Cheryl was now standing a few feet from him. When she caught his eye, she cocked her head and winked. Maybe he’d been too hard on himself. Maybe his bathroom performance had been okay. Good even.

“When we finish up with the OT for Calvin’s pencil grip,” Melanie said, “maybe we’ll try it. Is Toby doing OT, too?”

“What?” He eyed the door and vowed never to be early again.

“Occupational Therapy,” she said. “How’s Toby’s grip?”

She was waiting for an answer. “Well, the pencil’s never flown out of his hand,” he said, knowing this couldn’t have been the answer she was looking for.

As soon as the front door unlatched, kids streamed into the lobby and their parents peeled off for work.

“Come on, Dad,” Toby said, pulling him away from all talk of pencil grips. Sean shot the mothers a look that said
you know how kids are
as he allowed Toby to drag him into the lobby and past the eighth grade Jasper Johns study on display. A few of the pieces weren’t bad, especially considering the artists were thirteen. If his own grade school had had a full-time school-museum liaison, everything could be different for him now. He’d had to wait until art school for the kind of exposure Toby had gotten in kindergarten.
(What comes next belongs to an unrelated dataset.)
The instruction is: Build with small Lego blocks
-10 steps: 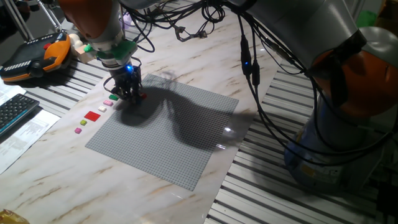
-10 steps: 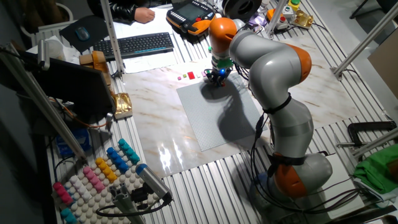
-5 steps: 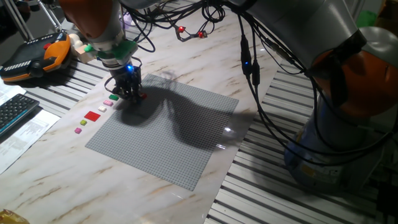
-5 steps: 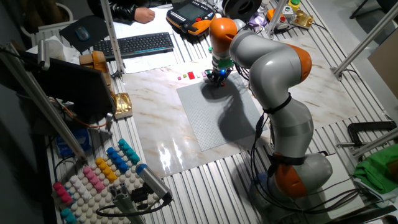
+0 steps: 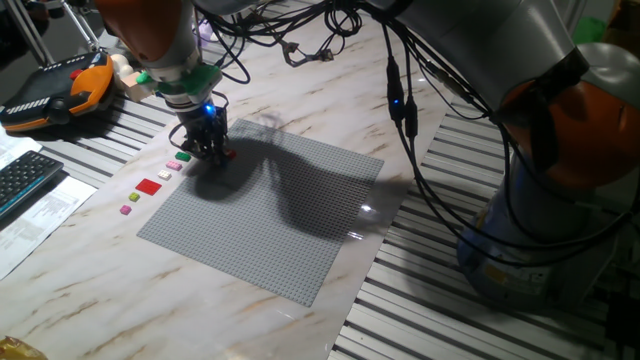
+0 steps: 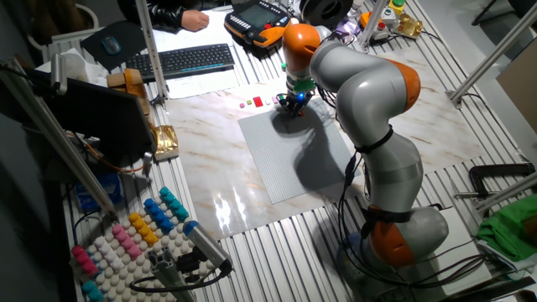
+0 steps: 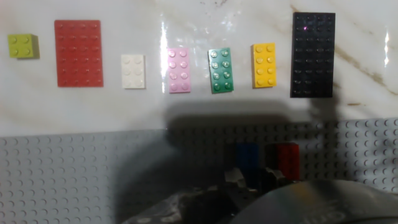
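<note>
The gripper, its claw state hidden, is sitting over blue and red blocks on the grey baseplate, beyond whose edge seven loose blocks are lying.

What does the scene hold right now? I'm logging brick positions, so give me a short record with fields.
Row on marble, left to right in hand view: lime block, red plate, white block, pink block, green block, yellow block, black plate
On baseplate: blue block, red block, side by side
Gripper: low over the baseplate's edge; fingers' state unclear
</note>
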Robot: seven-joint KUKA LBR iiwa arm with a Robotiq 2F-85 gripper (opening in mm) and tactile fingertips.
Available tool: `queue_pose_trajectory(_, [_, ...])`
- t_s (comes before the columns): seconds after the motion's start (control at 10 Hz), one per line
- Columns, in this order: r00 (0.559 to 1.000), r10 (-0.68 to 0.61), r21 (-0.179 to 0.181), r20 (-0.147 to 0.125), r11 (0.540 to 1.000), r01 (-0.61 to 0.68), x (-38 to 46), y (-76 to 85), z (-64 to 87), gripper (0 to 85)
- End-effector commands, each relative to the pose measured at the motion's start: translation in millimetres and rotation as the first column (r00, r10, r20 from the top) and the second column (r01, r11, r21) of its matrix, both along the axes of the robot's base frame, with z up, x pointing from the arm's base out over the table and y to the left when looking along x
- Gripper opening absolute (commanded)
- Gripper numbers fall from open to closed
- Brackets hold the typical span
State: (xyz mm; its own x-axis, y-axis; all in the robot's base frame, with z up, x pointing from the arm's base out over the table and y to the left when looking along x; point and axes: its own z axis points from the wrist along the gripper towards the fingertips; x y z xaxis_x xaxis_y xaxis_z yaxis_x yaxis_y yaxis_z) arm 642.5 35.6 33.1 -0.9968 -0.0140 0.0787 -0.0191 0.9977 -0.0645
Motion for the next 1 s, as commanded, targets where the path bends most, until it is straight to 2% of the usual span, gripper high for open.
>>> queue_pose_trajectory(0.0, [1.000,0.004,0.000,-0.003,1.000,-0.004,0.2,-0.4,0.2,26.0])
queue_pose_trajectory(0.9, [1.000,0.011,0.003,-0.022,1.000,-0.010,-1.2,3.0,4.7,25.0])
Sean tried to keep up, following Toby under the fleet of nine-hundred-ninety-nine origami swans that dangled from an elaborate mobile—the seniors’ first semester art project—then up the grand staircase.
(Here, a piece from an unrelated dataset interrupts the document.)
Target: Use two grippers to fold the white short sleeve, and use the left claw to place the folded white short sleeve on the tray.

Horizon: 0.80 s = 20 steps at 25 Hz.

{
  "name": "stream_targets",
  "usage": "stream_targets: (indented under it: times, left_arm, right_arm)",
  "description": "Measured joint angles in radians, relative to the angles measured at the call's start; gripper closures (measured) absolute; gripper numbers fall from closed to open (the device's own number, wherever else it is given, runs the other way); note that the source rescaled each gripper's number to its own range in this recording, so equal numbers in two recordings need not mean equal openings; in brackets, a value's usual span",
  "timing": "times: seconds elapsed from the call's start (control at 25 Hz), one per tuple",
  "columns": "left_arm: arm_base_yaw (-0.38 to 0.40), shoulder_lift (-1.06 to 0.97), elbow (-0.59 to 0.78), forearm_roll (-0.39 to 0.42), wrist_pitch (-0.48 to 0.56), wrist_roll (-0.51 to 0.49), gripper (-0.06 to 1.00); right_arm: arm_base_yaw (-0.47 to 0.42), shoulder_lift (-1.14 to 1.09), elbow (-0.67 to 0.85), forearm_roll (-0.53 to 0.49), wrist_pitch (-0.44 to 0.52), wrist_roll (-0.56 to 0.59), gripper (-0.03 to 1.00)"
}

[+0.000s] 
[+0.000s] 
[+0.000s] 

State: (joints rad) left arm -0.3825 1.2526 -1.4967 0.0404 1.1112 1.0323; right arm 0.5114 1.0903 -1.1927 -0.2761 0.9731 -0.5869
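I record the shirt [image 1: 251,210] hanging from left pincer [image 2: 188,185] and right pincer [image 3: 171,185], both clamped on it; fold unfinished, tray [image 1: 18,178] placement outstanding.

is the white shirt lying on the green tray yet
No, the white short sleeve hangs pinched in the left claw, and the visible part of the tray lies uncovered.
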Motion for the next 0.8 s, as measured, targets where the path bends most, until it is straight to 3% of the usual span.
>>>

At the fourth floor, Sean followed Toby through a fire door and into a hallway that was carpeted in bright blue. The third-grade self-portraits that lined the walls smiled out with circle eyes, wobbly red lines for mouths, and an oompa loompa orange for skin. He wondered why the girls’ drawings were all about hair and lips, while the boys were obsessed with freckles and teeth. All except Toby’s. He’d obviously sketched himself in a mirror and used perspective and shading, like Sean had taught him. It didn’t look exactly like Toby, but it captured his sleepy lids and long lashes. In the self-portrait, his bangs fell loosely below his blond eyebrows just like they did now. Sean smiled a self-satisfied, cocky smile of a parent who knows his kid has just blown all the others out of the water. He didn’t get to gloat often. Especially at this school. He savored the moment.

“Dad, come on. What are you doing?” Toby was pulling at his arm. “We did those at the beginning of the year. They’re dumb.”

Inside the classroom, red contact paper covered the walls. Maps and cursive letters and more artwork brought the room to life. He hadn’t seen the classroom since the first day of school when Toby had met Ms. Martin. Now, he felt the panic of a tourist trying to see all the sights in a single afternoon.

“Come see my Native American corn project.” Toby was practically bouncing as he dragged Sean over to a diorama he’d built in a Merrill shoebox. “These are my artifacts.” He handed Sean a belt made of red and yellow and white yarn. “I wove it all by myself.” A bell dangled from one of the long strings that hung off both ends.